Bocci has also succeeded thanks to Arbel’s partner, Randy Bishop, who handles the financial side of the business and, smartly, gives Arbel freedom to explore. Both agree that their best move was to stay involved in the entire manufacturing cycle, and to form their operations around a community of designers, artisans and technicians. Of the 36 full-time staff, eight are glass-blowers who work from an open shed in the parking lot, where three furnaces are stoked 24 hours a day. During an eight-hour shift, the artisans craft between 12 and 15 pieces. After the fixtures are annealed, they are sent upstairs, and a dozen or so employees stand along a room-length table, wiring the electronic components, and boxing up the lights with a packaging system that suspends them inside the box – a critical step, to reduce the risk of damage during transit.
According to Arbel, he and Bishop arrived at their integrated set-up by accident. Before Bocci launched, Arbel was doing what most young designers do: responding to manufacturers’ briefs. “I was working in splendid isolation,” he says jokingly. (He also felt desperate because no one was licensing his designs.) The 14 fixture arose from trial and error, which led to a unique method: when molten glass was ladled into a hemispheric cavity, a new, smaller orb appeared to float inside, like a candle inside a globe of water. Arbel says he recognized the technique’s potential almost immediately. “Something transcendent happened, and it wasn’t planned at all,” he says, “We discovered this amazing optical quality because we were building the light ourselves.” He and Bishop realized that a design-and-produce process could serve as the ideal engine for inspiration.

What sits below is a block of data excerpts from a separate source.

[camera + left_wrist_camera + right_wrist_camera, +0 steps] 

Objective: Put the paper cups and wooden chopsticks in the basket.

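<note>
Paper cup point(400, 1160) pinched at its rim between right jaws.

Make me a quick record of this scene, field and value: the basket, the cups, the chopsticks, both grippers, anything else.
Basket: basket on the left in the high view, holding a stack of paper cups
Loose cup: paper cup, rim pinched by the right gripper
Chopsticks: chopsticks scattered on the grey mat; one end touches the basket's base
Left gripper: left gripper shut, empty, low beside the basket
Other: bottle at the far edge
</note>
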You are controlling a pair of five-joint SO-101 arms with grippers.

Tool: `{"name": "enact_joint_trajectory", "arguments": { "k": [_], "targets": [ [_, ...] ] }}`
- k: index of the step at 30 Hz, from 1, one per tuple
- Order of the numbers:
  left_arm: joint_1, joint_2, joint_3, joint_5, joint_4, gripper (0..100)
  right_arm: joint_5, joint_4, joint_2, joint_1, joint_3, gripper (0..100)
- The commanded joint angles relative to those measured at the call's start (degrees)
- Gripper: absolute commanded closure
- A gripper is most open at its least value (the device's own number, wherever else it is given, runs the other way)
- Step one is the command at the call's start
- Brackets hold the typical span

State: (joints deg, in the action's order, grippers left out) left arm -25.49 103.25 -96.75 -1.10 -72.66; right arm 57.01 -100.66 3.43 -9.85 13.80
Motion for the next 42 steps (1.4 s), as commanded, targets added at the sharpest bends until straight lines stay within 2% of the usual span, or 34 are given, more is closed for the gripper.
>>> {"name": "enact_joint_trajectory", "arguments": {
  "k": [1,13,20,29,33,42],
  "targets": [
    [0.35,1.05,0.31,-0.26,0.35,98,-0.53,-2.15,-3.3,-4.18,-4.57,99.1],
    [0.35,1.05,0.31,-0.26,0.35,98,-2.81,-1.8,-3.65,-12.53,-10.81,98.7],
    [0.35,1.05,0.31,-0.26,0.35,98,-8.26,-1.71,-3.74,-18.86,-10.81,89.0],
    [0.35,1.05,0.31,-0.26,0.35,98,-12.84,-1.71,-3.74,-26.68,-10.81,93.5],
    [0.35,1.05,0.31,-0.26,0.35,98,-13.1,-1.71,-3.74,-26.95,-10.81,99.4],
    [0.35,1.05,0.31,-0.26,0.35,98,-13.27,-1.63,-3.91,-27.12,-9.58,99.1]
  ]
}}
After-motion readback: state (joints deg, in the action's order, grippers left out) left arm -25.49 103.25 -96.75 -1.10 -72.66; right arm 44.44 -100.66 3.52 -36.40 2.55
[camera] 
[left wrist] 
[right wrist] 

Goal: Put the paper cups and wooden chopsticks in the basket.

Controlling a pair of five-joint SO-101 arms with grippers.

Experimentation remains integral to Arbel’s practice, and he is quick to observe that young designers rarely get the chance to just explore materials. “They may be brilliant at form, but they are stuck delivering idealized computer renderings that the manufacturer must realize. Something is inevitably lost in the transition,” he says.
As we talk and wander through the studio, it becomes evident that the rambling space is a physical expression of his creative mind. The floor of one room, which is sometimes used for conferences, is strewn with discarded prototypes that look like cancerous hunks of glass. Open shelves that reach to the ceiling display an odd selection of experimental works among stacks of architecture and design magazines. The half-full shelves act as semi-permeable barriers, allowing the eye to travel between rooms. Arbel considers their shoji-like filtering strategic: it insists that the production team talk to the design team, he says, and sales talks to production. Each station invites curiosity, and everyone has a sense of all aspects of the business.
Winding through the studio, we descend a staircase, the only other outward sign – besides the spectacular front door – that the building has morphed beyond its original purpose. Arbel designed the protrusion to link the bottom two floors, now occupied by the Livingspace furniture showroom. The comically heavy volume appears to crumple around a lean grove of bamboo, and it deposits us in the parking lot, where Arbel keeps his vintage 1980s Mitsubishi Delica. From there, the glass-blowers can be observed rolling molten glass on the tips of their blowpipes. The workspace is surprisingly small and humble, and Arbel knows his practice is outgrowing the digs he has provided. “One day,” he tells me, “I will need the other three floors. Anyway, that’s the dream.”